A primeros de diciembre, el padre Ralph había en viado a Paddy un cheque de cinco mil libras, para que fuese tirando, según decía la carta; y Paddy lo había entregado a Fee, con una exclamación de asombro.

– Creo que no gané tanto dinero en toda mi vida de trabajo -dijo.

– ¿Qué voy a hacer con esto? -preguntó Fee, mirando el cheque y después a su marido, con ojos chispeantes-. ¡Dinero, Paddy! Al fin tenemos dinero, ¿te das cuenta? ¡Oh! No me importan los trece millones de libras de tía Mary, pues no hay nada real en esas enormes cantidades. En cambio, ¡esto es real! ¿Qué voy a hacer con ello?

– Gástalo -contestó simplemente Paddy-. ¿Quizás unos cuantos vestidos nuevos para los chicos y para ti? ¿O deseas comprar algo para la casa grande? No creo que necesitemos nada más.

– Tampoco yo, ¿no te parece raro? -Fee se levantó de la mesa del desayuno y llamó a Meggie con imperioso ademán-. Vamos, chica; iremos a echar un vistazo a la casa grande.

Aunque habían pasado tres semanas, desde los frenéticos siete días que siguieron a la muerte de Mary Carson, ninguno de los Cleary había vuelto a acercarse a la casa grande. Pero, ahora, la visita de Fee compensó sobradamente su anterior renuencia. Pasaba de una habitación a otra, seguida de Meggie, la señora Smith, Minnie y Cat, más animada de lo que jamás la hubiese visto la asombrada Meggie. No paraba de hablar consigo misma: esto es espantoso, aquello era horrible, ¿carecía Mary de buen gusto, o no distinguía los colores?

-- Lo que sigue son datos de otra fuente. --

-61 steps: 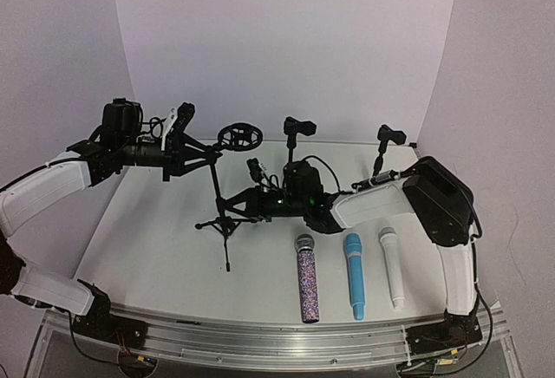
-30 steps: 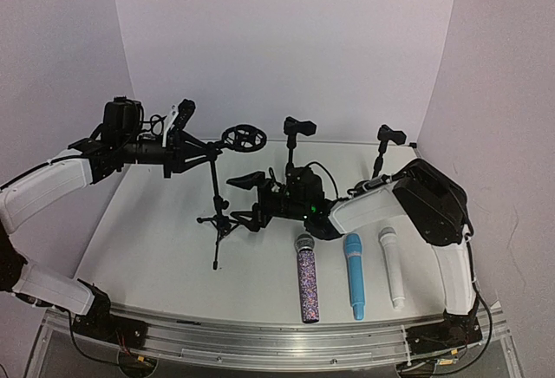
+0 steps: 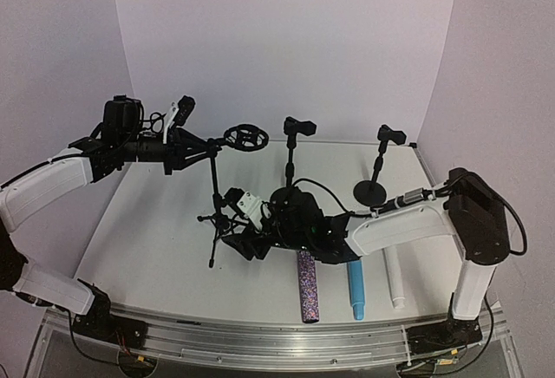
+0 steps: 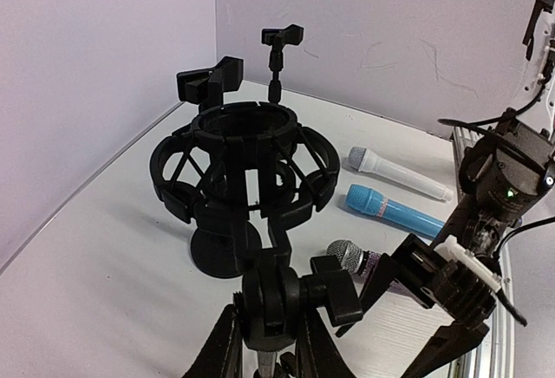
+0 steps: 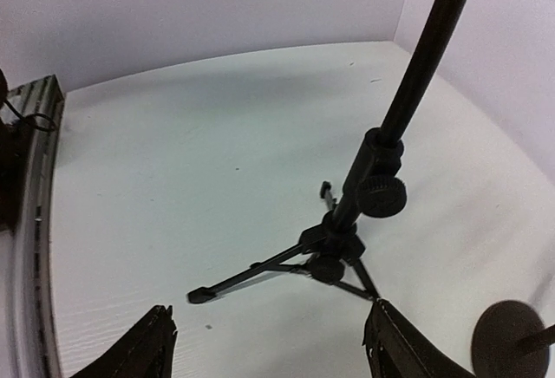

Fee se detuvo más tiempo en el salón, observándolo con ojos expertos. Sólo la sala grande de recepciones le superaba en tamaño, pues tenía doce metros de largo por diez de ancho y cuatro y medio de alto. Era una curiosa mezcla de la mejor y la peor decoración, con su pintura de un color crema que se había vuelto amarillo y que no contribuía en absoluto a resaltar las magníficas molduras del techo o los paneles tallados de Tas paredes. Los enormes balcones, que llegaban al techo y se sucedían ininterrumpidamente en el lado que daba a la galería, iban acompañados de pesadas cortinas de terciopelo castaño, que sumían en la penumbra las delicadas sillas pardas, dos asombrosos bancos de malaquita y otros dos igualmente preciosos de mármol florentino, y una enorme chimenea de mármol crema con vetas de un rosa fuerte. Sobre el pulido suelo de teca, había tres alfombras Aubusson, colocadas con precisión geométrica, y una araña de dos metros pendía del techo de una gruesa cadena.

– Hay que felicitarla, señora Smith -dijo Fee-. Todo esto es francamente horrible, pero no puede estar más limpio. Yo haré que pueda cuidar de cosas que valgan la pena. Esos preciosos bancos, sin nada que los realce… ¡qué vergüenza! Desde el primer día que vi esta habitación, deseé convertirla en algo tan admirable que todos quisieran entrar en ella, y tan cómodo que todos desearan quedarse.

El escritorio de Mary Carson era un horror Victoriano; Fee se acercó a él y al teléfono colocado encima de él, contempló desdeñosamente la lúgubre madera.